A scuola di responsabilità
Oltre la movida. Come il virus sta trasformando la generazione del benessere
La nostra amica Ester Viola ieri ha colto il punto con uno splendido tweet, che vale più di mille editoriali sul tema della responsabilità all’epoca del coronavirus: “Che tempi, giovani ai balconi che si incazzano con gli anziani che non tornano a casa”. In questi giorni si è detto spesso che i duri provvedimenti adottati dal governo per provare a contenere la prima pandemia di questo secolo rischiano di valere poco se a ogni provvedimento non coincide anche un cambio responsabile di atteggiamento da parte di ogni singolo cittadino.
I cambi di condotta si cominciano a vedere ormai da un po’, la consapevolezza del dramma vissuto dal paese è diventata ormai un tratto del nuovo carattere nazionale, la fuga dall’irresponsabilità è qualcosa in più di una semplice fase di passaggio ma tra le mille trasformazioni e le mille metamorfosi registrate in queste ore quella forse più significativa ha a che fare più con la generazione dei figli che con la generazione dei padri.
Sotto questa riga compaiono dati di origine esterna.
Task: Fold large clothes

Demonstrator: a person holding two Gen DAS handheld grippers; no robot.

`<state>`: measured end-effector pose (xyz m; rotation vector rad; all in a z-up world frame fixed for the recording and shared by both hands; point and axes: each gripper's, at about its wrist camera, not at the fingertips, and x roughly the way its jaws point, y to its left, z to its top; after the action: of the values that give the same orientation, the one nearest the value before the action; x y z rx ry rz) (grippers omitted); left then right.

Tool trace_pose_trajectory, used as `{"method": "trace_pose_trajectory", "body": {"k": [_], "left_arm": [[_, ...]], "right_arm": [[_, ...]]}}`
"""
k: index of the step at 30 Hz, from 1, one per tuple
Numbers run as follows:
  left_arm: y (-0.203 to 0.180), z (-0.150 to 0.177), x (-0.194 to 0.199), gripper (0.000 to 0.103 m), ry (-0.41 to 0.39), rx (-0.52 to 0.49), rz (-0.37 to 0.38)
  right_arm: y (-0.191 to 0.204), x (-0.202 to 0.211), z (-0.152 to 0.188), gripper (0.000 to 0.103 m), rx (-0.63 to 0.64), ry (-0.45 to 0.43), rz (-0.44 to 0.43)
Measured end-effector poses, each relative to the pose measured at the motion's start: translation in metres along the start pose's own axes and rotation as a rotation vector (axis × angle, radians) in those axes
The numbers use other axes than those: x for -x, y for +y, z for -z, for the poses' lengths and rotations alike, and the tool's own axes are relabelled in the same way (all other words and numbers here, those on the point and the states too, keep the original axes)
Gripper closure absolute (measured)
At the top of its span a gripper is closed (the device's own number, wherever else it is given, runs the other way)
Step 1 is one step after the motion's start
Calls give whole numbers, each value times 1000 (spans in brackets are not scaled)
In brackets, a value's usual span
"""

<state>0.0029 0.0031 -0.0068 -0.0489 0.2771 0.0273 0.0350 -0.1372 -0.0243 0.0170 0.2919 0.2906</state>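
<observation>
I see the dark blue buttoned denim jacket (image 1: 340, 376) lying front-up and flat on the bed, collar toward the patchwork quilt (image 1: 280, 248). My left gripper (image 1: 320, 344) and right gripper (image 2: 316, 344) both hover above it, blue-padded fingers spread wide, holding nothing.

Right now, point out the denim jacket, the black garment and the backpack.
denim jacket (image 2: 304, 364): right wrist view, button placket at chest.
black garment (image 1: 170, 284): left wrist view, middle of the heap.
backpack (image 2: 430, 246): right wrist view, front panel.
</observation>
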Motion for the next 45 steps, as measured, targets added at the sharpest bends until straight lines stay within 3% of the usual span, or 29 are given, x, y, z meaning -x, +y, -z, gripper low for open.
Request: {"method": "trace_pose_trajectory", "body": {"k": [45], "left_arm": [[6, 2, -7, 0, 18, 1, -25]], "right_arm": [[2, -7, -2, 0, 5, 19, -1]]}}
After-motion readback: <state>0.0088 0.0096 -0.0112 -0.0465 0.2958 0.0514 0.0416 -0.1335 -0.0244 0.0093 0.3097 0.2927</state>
Una generazione, di cui facciamo parte in tanti qui al Foglio, che è molto difficile inquadrare con il semplice utilizzo della carta di identità – e molti di questi figli sono anche padri e sono anche madri – ma che condivide un’esperienza precisa, che non tutti i nostri genitori hanno potuto sperimentare: vivere, a volte senza averne piena consapevolezza, nella ovattata società del benessere, della pace, della libertà, dell’apertura al mondo, dei progressi della medicina, delle meraviglie della tecnologia, all’interno della quale la ricchezza principale non è quella misurata dal reddito ma è quella misurata prima di tutto attraverso la scala delle opportunità.
Per questa generazione, una generazione splendida niente affatto irresponsabile ma a cui è stato permesso di fuggire spesso lontano dalle proprie responsabilità, la stagione del coronavirus cambia tutto, stravolge la vita, segna un punto di non ritorno in una nuova epoca storica (Avanti coronavirus, Dopo coronavirus) in cui la novità non è il dover rinunciare a qualche apericena, a qualche serata con gli amici, a qualche spritz con le fidanzate, a qualche giro tra i negozi ma è il sentirsi improvvisamente responsabili di un'altra generazione considerata per molto tempo la causa dei nostri problemi: quella dei nostri genitori. Non si esce di casa, non si frequentano gli amici, non si fanno aperitivi, non si beve il caffè al bar non solo come gesto di responsabilità personale, perché non è purtroppo vero che il coronavirus risparmia i più giovani, ma come gesto d'amore nei confronti di una generazione più fragile, più vulnerabile, più debole di fronte alla quale abbiamo provato tutti spesso a ribellarci e che oggi di fronte ai nostri occhi diventa la generazione che noi più giovani dobbiamo proteggere dalle cazzate degli altri. E così capita davvero, come dice Ester Viola, che le generazioni meno anziane, le generazioni X, Z e persino noi millennial, siano lì a mettere in campo ogni giorno il loro piccolo whatever it takes per prendersi cura degli altri, per occuparsi dei più grandi, per guardare oltre il proprio ombelico, per insegnare qualcosa anche ai nostri figli e per uscire fuori, alla grande, dalla stagione della bambagia, provando a limitare il contagio non andando in guerra ma standocene per un po’ a casa sul divano. C’è chi un giorno ricorderà queste ore come le ore in cui un virus li ha tenuti lontani dalle scuole. C’è chi un giorno ricorderà queste ore come le ore in cui il virus ha portato la generazione del benessere dentro a una scuola chiamata vita. E ora cari genitori e cari nonni fate i bravi, non fate scemenze e andate subito a casa: andrà tutto bene, ci siamo noi.